**PROMPT:** Using the records below, filter for lines that contain the string "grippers" and copy them out.

- - - -

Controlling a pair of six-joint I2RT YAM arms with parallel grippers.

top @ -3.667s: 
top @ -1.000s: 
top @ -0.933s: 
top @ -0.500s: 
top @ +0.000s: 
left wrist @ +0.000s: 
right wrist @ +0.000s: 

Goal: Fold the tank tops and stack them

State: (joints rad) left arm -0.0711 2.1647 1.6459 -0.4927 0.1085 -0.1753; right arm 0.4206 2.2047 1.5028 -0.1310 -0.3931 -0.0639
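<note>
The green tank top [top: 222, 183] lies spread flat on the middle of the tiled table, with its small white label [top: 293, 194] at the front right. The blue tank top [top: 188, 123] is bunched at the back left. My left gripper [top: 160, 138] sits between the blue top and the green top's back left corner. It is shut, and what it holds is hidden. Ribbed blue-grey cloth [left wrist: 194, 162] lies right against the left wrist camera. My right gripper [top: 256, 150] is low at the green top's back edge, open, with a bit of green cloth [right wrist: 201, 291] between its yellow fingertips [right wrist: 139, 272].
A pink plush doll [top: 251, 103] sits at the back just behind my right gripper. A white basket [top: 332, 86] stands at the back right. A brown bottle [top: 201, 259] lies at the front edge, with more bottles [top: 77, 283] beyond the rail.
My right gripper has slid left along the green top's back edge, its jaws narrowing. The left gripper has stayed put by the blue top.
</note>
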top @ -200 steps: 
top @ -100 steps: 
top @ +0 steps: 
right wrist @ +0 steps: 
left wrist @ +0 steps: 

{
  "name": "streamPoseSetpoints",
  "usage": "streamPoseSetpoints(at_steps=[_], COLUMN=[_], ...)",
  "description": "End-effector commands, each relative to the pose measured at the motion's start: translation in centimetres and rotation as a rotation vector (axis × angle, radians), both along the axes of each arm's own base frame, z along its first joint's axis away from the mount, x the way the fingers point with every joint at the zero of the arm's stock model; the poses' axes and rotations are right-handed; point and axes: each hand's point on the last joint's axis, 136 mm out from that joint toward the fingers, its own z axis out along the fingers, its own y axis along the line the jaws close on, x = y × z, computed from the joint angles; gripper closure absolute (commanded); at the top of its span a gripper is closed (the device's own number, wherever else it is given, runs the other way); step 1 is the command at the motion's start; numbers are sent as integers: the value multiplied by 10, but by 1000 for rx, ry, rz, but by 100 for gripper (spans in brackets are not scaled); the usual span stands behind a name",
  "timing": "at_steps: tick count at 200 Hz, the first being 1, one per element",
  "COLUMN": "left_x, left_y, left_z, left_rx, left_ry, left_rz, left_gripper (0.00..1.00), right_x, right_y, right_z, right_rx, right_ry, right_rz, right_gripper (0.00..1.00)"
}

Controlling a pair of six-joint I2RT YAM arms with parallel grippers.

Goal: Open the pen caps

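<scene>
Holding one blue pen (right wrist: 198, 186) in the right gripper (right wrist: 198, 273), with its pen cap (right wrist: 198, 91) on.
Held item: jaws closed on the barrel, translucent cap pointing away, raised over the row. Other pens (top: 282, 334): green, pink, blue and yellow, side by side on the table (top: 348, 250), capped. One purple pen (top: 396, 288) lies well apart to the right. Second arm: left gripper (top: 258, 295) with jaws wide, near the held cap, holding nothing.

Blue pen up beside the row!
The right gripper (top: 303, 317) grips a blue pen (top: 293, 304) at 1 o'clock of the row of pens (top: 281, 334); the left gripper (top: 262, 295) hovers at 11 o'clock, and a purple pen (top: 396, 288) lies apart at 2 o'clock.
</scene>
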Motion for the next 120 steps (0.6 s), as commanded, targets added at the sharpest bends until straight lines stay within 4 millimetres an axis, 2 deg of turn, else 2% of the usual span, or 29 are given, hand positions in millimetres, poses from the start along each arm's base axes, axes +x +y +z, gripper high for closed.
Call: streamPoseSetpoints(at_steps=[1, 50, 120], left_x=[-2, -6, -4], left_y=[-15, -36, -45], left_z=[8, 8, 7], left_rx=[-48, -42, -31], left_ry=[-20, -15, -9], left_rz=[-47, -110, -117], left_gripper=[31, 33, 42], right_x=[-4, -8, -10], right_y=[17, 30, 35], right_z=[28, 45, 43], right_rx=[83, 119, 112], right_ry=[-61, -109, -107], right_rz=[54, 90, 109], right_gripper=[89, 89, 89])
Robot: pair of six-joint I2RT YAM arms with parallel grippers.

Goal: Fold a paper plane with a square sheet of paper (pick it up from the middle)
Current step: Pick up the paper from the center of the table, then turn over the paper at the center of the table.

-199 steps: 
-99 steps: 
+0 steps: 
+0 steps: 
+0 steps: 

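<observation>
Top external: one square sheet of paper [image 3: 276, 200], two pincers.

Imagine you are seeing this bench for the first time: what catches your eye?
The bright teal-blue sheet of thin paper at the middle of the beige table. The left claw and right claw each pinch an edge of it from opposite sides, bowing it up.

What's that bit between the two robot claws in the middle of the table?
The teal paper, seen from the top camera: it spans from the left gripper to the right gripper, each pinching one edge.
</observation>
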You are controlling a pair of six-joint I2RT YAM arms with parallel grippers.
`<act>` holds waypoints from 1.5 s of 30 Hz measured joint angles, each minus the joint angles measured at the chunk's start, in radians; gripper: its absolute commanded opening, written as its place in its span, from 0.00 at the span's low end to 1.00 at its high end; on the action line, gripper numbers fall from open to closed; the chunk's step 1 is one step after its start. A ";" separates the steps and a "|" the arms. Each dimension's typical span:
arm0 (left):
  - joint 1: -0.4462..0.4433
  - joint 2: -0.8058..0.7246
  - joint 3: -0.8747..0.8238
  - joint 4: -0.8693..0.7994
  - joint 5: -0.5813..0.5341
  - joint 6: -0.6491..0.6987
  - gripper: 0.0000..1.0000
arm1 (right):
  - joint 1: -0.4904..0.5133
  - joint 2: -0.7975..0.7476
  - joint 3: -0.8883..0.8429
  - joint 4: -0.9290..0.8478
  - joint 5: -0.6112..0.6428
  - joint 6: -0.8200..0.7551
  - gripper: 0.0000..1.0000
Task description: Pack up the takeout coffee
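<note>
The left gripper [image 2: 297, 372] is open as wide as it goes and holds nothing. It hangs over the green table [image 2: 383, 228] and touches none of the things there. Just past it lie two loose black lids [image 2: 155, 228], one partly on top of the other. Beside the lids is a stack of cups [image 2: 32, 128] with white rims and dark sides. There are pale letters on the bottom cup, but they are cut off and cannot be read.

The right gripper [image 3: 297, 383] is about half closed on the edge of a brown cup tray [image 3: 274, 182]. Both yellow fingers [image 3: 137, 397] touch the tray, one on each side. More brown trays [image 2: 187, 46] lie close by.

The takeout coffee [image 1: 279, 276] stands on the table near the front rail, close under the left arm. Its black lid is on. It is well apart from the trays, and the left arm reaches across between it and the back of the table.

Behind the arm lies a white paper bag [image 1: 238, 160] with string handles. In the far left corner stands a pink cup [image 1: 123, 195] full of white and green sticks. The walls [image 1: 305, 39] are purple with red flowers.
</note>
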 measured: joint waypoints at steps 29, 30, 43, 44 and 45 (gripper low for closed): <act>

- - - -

**RESPONSE TO THE TASK:**
Controlling a pair of six-joint I2RT YAM arms with parallel grippers.
Controlling a pair of six-joint I2RT YAM arms with parallel grippers.
Robot: pair of six-joint I2RT YAM arms with parallel grippers.
You are controlling a pair of six-joint I2RT YAM arms with parallel grippers.

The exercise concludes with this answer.